What is required
Send back every record word for word, with nothing missing.

Records supplied

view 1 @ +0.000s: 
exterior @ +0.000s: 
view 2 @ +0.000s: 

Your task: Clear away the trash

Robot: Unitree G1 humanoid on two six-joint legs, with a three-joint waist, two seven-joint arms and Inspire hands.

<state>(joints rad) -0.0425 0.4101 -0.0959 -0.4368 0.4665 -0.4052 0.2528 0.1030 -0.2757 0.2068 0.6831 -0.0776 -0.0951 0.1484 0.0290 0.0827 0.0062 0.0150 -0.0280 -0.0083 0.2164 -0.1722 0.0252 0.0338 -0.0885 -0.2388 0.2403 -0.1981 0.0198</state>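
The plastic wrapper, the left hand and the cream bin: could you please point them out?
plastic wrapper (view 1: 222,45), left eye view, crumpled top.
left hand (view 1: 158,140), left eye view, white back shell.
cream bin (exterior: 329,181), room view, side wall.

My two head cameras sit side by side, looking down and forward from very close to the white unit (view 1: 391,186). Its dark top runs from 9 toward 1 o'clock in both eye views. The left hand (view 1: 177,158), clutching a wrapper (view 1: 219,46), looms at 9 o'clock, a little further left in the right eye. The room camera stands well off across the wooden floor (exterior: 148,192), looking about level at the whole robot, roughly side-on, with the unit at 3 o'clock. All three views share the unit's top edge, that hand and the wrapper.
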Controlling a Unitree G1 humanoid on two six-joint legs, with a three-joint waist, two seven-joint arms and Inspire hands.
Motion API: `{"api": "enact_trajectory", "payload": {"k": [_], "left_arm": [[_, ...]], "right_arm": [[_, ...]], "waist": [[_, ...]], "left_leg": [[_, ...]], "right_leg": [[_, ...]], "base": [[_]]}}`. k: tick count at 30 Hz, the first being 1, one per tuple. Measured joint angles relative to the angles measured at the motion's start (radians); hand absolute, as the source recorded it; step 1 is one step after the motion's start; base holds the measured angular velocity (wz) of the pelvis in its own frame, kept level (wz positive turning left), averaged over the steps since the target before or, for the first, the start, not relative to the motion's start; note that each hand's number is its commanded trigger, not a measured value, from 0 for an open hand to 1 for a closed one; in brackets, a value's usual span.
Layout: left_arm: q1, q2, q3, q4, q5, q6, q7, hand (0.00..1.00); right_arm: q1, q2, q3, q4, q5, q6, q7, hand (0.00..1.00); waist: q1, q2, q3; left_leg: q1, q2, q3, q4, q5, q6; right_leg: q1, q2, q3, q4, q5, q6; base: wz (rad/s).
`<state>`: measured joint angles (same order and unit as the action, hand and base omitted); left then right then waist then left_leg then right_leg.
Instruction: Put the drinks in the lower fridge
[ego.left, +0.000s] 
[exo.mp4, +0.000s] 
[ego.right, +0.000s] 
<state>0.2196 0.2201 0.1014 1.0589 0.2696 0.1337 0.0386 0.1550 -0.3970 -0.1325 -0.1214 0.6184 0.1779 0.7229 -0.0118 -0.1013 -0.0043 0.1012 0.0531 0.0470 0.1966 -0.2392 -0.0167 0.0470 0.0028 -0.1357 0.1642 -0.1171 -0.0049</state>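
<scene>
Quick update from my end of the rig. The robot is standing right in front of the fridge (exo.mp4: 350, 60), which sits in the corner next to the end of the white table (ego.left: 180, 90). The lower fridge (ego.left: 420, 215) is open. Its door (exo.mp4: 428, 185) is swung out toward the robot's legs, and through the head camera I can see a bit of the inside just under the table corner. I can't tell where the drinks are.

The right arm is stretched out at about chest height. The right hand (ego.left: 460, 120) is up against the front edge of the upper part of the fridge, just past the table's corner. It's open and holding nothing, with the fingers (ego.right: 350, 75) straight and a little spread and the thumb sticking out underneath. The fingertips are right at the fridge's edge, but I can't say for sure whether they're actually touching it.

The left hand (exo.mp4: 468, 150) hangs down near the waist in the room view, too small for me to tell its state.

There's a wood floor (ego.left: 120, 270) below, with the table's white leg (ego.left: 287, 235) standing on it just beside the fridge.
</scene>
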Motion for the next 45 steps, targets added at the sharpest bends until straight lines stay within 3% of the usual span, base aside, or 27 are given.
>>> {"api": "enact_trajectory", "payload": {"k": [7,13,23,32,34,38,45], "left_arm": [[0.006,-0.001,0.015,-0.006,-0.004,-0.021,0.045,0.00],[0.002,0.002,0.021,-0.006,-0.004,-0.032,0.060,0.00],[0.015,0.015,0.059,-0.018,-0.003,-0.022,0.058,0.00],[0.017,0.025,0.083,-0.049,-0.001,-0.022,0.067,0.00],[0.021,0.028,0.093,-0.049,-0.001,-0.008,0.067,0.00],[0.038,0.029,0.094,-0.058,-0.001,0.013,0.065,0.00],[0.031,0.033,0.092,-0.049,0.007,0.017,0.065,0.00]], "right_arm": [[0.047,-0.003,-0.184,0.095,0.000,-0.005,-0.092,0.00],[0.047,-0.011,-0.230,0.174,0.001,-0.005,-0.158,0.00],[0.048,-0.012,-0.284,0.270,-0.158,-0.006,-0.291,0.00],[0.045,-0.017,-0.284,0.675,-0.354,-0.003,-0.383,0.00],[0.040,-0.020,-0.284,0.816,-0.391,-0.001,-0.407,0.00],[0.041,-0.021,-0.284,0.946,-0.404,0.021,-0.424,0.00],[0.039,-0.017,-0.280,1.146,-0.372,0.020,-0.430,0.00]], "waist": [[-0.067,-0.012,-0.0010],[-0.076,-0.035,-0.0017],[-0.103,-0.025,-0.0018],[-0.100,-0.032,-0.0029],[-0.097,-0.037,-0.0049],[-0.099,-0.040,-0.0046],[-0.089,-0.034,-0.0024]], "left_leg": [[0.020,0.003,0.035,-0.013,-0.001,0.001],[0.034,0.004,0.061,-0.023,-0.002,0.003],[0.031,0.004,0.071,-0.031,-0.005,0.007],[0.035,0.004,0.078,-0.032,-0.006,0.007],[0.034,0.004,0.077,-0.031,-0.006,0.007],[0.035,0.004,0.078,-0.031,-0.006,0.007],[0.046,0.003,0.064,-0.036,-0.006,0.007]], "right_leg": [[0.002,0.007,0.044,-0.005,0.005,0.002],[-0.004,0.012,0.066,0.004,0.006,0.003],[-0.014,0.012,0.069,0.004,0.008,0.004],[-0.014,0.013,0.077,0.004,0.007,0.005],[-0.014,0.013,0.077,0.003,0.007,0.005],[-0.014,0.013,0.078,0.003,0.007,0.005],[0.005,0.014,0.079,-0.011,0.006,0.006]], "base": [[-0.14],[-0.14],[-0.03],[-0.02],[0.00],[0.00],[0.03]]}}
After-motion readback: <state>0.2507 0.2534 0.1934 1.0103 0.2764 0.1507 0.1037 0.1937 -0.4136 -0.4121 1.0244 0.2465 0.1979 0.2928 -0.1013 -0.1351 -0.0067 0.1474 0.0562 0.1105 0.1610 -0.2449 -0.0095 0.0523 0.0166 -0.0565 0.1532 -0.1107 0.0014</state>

Solution below
view 1 @ +0.000s: 
exterior @ +0.000s: 
view 2 @ +0.000s: 

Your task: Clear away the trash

Robot: Unitree G1 humanoid on two six-joint legs, with a three-joint waist, two seven-joint arms and Inspire hands.

<state>(joints rad) -0.0425 0.4101 -0.0959 -0.4368 0.4665 -0.4052 0.2528 0.1030 -0.2757 0.2068 0.6831 -0.0776 -0.0951 0.1484 0.0290 0.0827 0.0062 0.0150 -0.0280 -0.0083 0.2164 -0.1722 0.0252 0.0338 -0.0885 -0.2388 0.2403 -0.1981 0.0198</state>
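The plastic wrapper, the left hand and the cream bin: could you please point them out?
plastic wrapper (view 1: 222,45), left eye view, crumpled top.
left hand (view 1: 158,140), left eye view, white back shell.
cream bin (exterior: 329,181), room view, side wall.

My two head cameras sit side by side, looking down and forward from very close to the white unit (view 1: 391,186). Its dark top runs from 9 toward 1 o'clock in both eye views. The left hand (view 1: 177,158), clutching a wrapper (view 1: 219,46), looms at 9 o'clock, a little further left in the right eye. The room camera stands well off across the wooden floor (exterior: 148,192), looking about level at the whole robot, roughly side-on, with the unit at 3 o'clock. All three views share the unit's top edge, that hand and the wrapper.
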Controlling a Unitree G1 humanoid on two six-joint legs, with a three-joint waist, two seven-joint arms and Inspire hands.
Motion API: `{"api": "enact_trajectory", "payload": {"k": [_], "left_arm": [[_, ...]], "right_arm": [[_, ...]], "waist": [[_, ...]], "left_leg": [[_, ...]], "right_leg": [[_, ...]], "base": [[_]]}}`. k: tick count at 30 Hz, the first being 1, one per tuple. Measured joint angles relative to the angles measured at the motion's start (radians); hand absolute, as the source recorded it; step 1 is one step after the motion's start; base holds the measured angular velocity (wz) of the pelvis in its own frame, kept level (wz positive turning left), averaged over the steps since the target before or, for the first, the start, not relative to the motion's start; note that each hand's number is its commanded trigger, not a measured value, from 0 for an open hand to 1 for a closed one; in brackets, a value's usual span.
Layout: left_arm: q1, q2, q3, q4, q5, q6, q7, hand (0.00..1.00); right_arm: q1, q2, q3, q4, q5, q6, q7, hand (0.00..1.00); waist: q1, q2, q3; left_leg: q1, q2, q3, q4, q5, q6; right_leg: q1, q2, q3, q4, q5, q6; base: wz (rad/s).
`<state>`: measured joint angles (same order and unit as the action, hand and base omitted); left then right then waist then left_leg then right_leg.
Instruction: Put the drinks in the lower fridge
[ego.left, +0.000s] 
[exo.mp4, +0.000s] 
[ego.right, +0.000s] 
<state>0.2196 0.2201 0.1014 1.0589 0.2696 0.1337 0.0386 0.1550 -0.3970 -0.1325 -0.1214 0.6184 0.1779 0.7229 -0.0118 -0.1013 -0.0043 0.1012 0.0531 0.0470 0.1966 -0.2392 -0.0167 0.0470 0.0028 -0.1357 0.1642 -0.1171 -0.0049</state>
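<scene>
Quick update from my end of the rig. The robot is standing right in front of the fridge (exo.mp4: 350, 60), which sits in the corner next to the end of the white table (ego.left: 180, 90). The lower fridge (ego.left: 420, 215) is open. Its door (exo.mp4: 428, 185) is swung out toward the robot's legs, and through the head camera I can see a bit of the inside just under the table corner. I can't tell where the drinks are.

The right arm is stretched out at about chest height. The right hand (ego.left: 460, 120) is up against the front edge of the upper part of the fridge, just past the table's corner. It's open and holding nothing, with the fingers (ego.right: 350, 75) straight and a little spread and the thumb sticking out underneath. The fingertips are right at the fridge's edge, but I can't say for sure whether they're actually touching it.

The left hand (exo.mp4: 468, 150) hangs down near the waist in the room view, too small for me to tell its state.

There's a wood floor (ego.left: 120, 270) below, with the table's white leg (ego.left: 287, 235) standing on it just beside the fridge.
</scene>
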Motion for the next 45 steps, targets added at the sharpest bends until straight lines stay within 3% of the usual span, base aside, or 27 are given.
>>> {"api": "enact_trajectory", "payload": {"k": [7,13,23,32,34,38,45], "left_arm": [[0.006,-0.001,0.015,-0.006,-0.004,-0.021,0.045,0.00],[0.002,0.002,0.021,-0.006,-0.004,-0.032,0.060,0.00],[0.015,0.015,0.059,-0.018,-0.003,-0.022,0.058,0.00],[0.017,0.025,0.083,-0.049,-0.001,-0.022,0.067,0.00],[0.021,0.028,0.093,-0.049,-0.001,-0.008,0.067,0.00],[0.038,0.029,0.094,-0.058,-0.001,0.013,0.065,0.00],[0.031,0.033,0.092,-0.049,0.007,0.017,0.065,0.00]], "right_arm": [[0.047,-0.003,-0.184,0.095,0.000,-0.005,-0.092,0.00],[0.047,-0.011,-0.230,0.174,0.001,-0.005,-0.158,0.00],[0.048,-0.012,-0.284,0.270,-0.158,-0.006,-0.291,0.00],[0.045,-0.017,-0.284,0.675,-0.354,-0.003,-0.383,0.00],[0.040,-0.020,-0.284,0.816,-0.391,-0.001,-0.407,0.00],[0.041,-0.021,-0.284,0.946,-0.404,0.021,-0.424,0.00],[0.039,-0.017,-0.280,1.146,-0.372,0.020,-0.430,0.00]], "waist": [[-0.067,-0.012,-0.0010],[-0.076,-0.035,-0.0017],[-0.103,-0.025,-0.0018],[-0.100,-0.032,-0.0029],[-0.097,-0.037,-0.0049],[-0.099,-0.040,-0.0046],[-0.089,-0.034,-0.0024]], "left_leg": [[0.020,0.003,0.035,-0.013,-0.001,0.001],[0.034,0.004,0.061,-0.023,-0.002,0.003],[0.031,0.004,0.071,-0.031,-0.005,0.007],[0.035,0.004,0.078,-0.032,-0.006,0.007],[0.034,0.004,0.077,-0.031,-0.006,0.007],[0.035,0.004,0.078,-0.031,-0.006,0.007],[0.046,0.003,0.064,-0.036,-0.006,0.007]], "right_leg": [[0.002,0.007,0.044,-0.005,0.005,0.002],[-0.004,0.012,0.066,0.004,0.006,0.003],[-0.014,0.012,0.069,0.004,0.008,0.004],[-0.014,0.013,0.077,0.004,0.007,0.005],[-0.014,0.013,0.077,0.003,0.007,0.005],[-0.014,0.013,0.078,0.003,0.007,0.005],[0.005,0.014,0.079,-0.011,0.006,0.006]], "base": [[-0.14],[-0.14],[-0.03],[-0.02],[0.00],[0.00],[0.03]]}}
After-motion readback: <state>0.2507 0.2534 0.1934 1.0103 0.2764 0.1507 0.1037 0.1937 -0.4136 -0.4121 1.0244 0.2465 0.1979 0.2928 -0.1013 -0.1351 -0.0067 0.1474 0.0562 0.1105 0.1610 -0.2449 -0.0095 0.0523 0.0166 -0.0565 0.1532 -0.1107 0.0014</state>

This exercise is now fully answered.